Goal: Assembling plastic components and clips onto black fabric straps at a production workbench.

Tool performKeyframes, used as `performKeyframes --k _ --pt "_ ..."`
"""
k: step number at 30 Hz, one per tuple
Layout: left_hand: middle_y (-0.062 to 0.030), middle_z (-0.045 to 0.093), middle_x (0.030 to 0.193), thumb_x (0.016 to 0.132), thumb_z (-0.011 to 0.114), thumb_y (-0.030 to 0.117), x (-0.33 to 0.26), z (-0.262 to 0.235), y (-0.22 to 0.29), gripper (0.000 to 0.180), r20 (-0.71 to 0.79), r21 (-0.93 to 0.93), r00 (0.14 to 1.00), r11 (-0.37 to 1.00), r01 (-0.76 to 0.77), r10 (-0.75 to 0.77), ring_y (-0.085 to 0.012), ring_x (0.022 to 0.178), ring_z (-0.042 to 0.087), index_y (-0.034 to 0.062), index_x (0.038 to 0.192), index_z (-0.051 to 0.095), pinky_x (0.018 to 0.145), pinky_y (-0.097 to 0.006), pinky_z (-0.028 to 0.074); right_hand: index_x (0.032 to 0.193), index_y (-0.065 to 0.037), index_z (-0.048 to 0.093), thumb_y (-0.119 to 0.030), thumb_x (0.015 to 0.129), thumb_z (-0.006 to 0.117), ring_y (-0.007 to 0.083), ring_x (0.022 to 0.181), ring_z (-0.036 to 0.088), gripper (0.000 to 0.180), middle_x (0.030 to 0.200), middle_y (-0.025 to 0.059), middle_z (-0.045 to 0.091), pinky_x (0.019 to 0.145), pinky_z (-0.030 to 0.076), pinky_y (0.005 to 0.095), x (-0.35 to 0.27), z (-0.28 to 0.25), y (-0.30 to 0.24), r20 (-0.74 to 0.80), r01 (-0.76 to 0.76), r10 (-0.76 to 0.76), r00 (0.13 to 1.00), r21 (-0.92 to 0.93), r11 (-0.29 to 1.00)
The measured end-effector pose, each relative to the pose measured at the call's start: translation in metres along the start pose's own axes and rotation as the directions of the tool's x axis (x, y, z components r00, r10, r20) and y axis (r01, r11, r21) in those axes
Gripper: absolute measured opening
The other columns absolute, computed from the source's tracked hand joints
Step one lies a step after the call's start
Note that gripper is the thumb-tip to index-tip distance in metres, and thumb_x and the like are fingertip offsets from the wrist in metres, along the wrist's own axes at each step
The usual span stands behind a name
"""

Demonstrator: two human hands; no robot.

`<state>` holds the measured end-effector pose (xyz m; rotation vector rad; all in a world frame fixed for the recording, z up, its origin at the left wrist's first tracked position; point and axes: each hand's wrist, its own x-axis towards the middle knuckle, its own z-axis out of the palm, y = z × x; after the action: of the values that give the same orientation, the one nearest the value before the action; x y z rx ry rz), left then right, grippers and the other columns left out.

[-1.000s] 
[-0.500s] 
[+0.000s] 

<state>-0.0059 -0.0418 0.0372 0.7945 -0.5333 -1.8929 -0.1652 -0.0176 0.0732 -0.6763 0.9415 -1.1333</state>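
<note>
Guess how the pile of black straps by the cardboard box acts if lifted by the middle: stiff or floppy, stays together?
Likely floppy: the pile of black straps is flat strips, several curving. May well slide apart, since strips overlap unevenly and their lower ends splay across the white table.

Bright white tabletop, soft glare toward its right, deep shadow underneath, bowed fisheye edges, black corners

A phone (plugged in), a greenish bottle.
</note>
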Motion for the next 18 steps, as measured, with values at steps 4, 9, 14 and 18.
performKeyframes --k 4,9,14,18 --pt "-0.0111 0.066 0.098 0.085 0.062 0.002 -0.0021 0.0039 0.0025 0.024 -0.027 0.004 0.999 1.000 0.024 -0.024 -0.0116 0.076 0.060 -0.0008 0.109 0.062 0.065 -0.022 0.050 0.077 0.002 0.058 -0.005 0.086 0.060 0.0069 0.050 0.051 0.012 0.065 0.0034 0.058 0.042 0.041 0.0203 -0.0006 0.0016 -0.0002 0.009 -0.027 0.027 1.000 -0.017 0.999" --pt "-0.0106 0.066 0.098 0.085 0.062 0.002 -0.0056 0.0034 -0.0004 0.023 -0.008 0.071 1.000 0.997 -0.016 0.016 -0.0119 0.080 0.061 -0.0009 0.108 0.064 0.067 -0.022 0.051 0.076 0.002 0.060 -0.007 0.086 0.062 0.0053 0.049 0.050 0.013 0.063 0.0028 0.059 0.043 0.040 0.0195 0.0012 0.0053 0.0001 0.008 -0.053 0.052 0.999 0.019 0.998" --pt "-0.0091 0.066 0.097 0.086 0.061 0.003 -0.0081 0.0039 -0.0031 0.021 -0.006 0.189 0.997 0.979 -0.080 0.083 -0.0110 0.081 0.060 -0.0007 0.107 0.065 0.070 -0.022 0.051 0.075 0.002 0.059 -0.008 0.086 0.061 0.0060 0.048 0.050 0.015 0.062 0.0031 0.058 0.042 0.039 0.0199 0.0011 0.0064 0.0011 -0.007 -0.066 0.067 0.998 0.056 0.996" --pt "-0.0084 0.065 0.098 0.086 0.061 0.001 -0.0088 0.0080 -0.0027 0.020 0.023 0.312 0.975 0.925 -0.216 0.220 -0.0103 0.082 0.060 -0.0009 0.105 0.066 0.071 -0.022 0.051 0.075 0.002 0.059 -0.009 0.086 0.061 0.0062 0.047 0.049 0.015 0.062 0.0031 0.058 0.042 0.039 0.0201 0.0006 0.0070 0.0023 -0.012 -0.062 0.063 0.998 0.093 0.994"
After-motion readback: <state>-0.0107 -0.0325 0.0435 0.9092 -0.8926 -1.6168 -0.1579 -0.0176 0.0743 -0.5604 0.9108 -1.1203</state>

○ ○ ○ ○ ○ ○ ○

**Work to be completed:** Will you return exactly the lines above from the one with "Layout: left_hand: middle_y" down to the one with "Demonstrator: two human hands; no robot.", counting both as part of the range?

**Exercise result:**
Layout: left_hand: middle_y (-0.062 to 0.030), middle_z (-0.045 to 0.093), middle_x (0.030 to 0.193), thumb_x (0.016 to 0.132), thumb_z (-0.011 to 0.114), thumb_y (-0.030 to 0.117), x (-0.33 to 0.26), z (-0.262 to 0.235), y (-0.22 to 0.29), gripper (0.000 to 0.180), r20 (-0.71 to 0.79), r21 (-0.93 to 0.93), r00 (0.14 to 1.00), r11 (-0.37 to 1.00), r01 (-0.76 to 0.77), r10 (-0.75 to 0.77), ring_y (-0.085 to 0.012), ring_x (0.022 to 0.178), ring_z (-0.042 to 0.087), index_y (-0.034 to 0.062), index_x (0.038 to 0.192), index_z (-0.051 to 0.095), pinky_x (0.018 to 0.145), pinky_y (-0.097 to 0.006), pinky_z (-0.028 to 0.074); right_hand: index_x (0.032 to 0.193), index_y (-0.065 to 0.037), index_z (-0.048 to 0.093), thumb_y (-0.119 to 0.030), thumb_x (0.015 to 0.129), thumb_z (-0.006 to 0.117), ring_y (-0.007 to 0.083), ring_x (0.022 to 0.181), ring_z (-0.036 to 0.088), gripper (0.000 to 0.180), middle_x (0.030 to 0.200), middle_y (-0.025 to 0.059), middle_z (-0.045 to 0.091), pinky_x (0.019 to 0.145), pinky_z (-0.030 to 0.076), pinky_y (0.005 to 0.095), x (-0.35 to 0.27), z (-0.28 to 0.25), y (-0.30 to 0.24), r20 (-0.74 to 0.80), r01 (-0.76 to 0.76), r10 (-0.76 to 0.76), r00 (0.13 to 1.00), r21 (-0.92 to 0.93), r11 (-0.29 to 1.00)
The measured end-effector pose, each relative to the pose measured at the call's start: translation in metres along the start pose's own axes and rotation as the directions of the tool's x axis (x, y, z components r00, r10, r20) and y axis (r01, r11, r21) in those axes
Gripper: absolute measured opening
The other columns absolute, computed from the source's tracked hand joints
Step one lies a step after the call's start
Note that gripper is the thumb-tip to index-tip distance in metres, and thumb_x and the like are fingertip offsets from the wrist in metres, along the wrist's own axes at each step
The usual span stands behind a name
"""

Demonstrator: two human hands; no robot.

That finishes the exercise.